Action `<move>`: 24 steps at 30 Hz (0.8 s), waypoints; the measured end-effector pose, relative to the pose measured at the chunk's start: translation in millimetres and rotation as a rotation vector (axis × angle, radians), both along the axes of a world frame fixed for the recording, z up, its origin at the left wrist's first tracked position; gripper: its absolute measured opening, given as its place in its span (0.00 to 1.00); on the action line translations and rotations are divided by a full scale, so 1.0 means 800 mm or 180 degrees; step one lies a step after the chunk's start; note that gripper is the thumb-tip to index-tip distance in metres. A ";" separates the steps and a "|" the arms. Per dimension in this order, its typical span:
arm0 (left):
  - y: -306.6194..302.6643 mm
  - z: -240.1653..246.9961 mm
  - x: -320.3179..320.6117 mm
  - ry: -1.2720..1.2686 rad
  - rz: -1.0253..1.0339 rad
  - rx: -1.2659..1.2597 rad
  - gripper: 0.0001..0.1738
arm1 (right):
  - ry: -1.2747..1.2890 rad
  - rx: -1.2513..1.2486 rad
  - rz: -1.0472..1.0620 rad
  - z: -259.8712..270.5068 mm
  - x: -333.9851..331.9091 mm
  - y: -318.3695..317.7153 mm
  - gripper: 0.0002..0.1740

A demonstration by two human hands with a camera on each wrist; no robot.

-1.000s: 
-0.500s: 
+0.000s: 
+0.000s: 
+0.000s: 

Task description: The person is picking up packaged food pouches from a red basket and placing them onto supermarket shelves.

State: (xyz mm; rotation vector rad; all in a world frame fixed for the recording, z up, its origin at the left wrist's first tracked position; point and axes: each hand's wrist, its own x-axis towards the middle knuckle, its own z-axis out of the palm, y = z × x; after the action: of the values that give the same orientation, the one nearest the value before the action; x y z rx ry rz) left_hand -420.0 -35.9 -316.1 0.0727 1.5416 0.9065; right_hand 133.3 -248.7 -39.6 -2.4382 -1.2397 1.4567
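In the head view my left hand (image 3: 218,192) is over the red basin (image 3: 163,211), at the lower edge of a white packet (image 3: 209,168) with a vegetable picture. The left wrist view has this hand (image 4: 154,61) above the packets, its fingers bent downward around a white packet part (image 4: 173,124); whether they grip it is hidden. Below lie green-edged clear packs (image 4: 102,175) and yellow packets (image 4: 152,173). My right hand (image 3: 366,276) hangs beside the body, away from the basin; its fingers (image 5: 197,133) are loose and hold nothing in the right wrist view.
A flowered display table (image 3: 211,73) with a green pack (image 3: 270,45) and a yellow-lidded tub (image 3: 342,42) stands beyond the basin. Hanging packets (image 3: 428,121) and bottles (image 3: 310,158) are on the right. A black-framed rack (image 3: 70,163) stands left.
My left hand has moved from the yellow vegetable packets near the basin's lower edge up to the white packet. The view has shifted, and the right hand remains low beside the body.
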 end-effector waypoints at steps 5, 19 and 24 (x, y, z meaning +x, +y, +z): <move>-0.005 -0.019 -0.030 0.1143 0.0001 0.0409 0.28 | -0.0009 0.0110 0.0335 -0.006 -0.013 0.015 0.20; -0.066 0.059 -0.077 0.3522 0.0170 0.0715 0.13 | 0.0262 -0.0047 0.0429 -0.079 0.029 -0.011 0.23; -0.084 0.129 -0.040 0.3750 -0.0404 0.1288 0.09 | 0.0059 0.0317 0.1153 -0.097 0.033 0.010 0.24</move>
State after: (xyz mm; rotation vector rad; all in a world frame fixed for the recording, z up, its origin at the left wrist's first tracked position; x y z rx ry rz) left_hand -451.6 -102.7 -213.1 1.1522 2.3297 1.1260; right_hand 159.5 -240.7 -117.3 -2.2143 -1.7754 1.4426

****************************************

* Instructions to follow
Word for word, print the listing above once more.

* Response to the task
Action `<move>`: 24 steps at 30 Hz (0.8 s), waypoints; the measured end-effector pose, relative to the pose measured at the chunk's start: translation in millimetres and rotation as a rotation vector (axis × angle, radians), both along the axes of a world frame fixed for the recording, z up, its origin at the left wrist's first tracked position; gripper: its absolute measured opening, given as its place in its span (0.00 to 1.00); on the action line translations and rotations are divided by a full scale, so 1.0 means 800 mm or 180 degrees; step one lies a step after the chunk's start; note that gripper is the thumb-tip to index-tip distance in metres. A ";" separates the steps and a "|" the arms. Per dimension in this order, its typical span:
arm0 (left):
  - y: -306.6194..302.6643 mm
  - z: -240.1653..246.9961 mm
  - x: -320.3179..320.6117 mm
  - ry: -1.2720..1.2686 rad
  - rz: -1.0253..1.0339 rad
  - rx: -1.2659..1.2597 rad
  - gripper: 0.0001..0.1738
arm1 (right):
  - ry: -1.2747..1.2890 rad
  - rx: -1.2513..1.2486 rad
  - rz: -1.0472..1.0620 rad
  - z: -259.8712..270.5068 mm
  - x: -333.9851..331.9091 mm
  - y: -318.3695..317.7153 mm
  - gripper: 0.0002..0.1740

A demonstration by two human hands with a camera on each wrist; no robot.

-1.000s: 
-0.500s: 
+0.000s: 
+0.000s: 
+0.000s: 

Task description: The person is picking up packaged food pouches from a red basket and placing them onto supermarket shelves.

State: (xyz mm; rotation vector rad; all in a world frame fixed for the recording, z up, its origin at the left wrist's first tracked position; point and axes: each hand's wrist, its own x-axis towards the middle knuckle, its own z-axis out of the palm, y = z × x; after the action: of the values that give the same orientation, the one nearest the value before the action; x y z rx ry rz) left_hand -420.0 -35.9 -316.1 0.0727 1.5416 0.9065; right_hand 133.3 -248.7 -39.6 -2.4382 -1.2397 1.4567
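In the head view my left hand (image 3: 218,192) is over the red basin (image 3: 163,211), at the lower edge of a white packet (image 3: 209,168) with a vegetable picture. The left wrist view has this hand (image 4: 154,61) above the packets, its fingers bent downward around a white packet part (image 4: 173,124); whether they grip it is hidden. Below lie green-edged clear packs (image 4: 102,175) and yellow packets (image 4: 152,173). My right hand (image 3: 366,276) hangs beside the body, away from the basin; its fingers (image 5: 197,133) are loose and hold nothing in the right wrist view.
A flowered display table (image 3: 211,73) with a green pack (image 3: 270,45) and a yellow-lidded tub (image 3: 342,42) stands beyond the basin. Hanging packets (image 3: 428,121) and bottles (image 3: 310,158) are on the right. A black-framed rack (image 3: 70,163) stands left.
My left hand has moved from the yellow vegetable packets near the basin's lower edge up to the white packet. The view has shifted, and the right hand remains low beside the body.
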 end-effector waypoints at steps 5, 19 and 24 (x, y, z meaning +x, +y, +z): <move>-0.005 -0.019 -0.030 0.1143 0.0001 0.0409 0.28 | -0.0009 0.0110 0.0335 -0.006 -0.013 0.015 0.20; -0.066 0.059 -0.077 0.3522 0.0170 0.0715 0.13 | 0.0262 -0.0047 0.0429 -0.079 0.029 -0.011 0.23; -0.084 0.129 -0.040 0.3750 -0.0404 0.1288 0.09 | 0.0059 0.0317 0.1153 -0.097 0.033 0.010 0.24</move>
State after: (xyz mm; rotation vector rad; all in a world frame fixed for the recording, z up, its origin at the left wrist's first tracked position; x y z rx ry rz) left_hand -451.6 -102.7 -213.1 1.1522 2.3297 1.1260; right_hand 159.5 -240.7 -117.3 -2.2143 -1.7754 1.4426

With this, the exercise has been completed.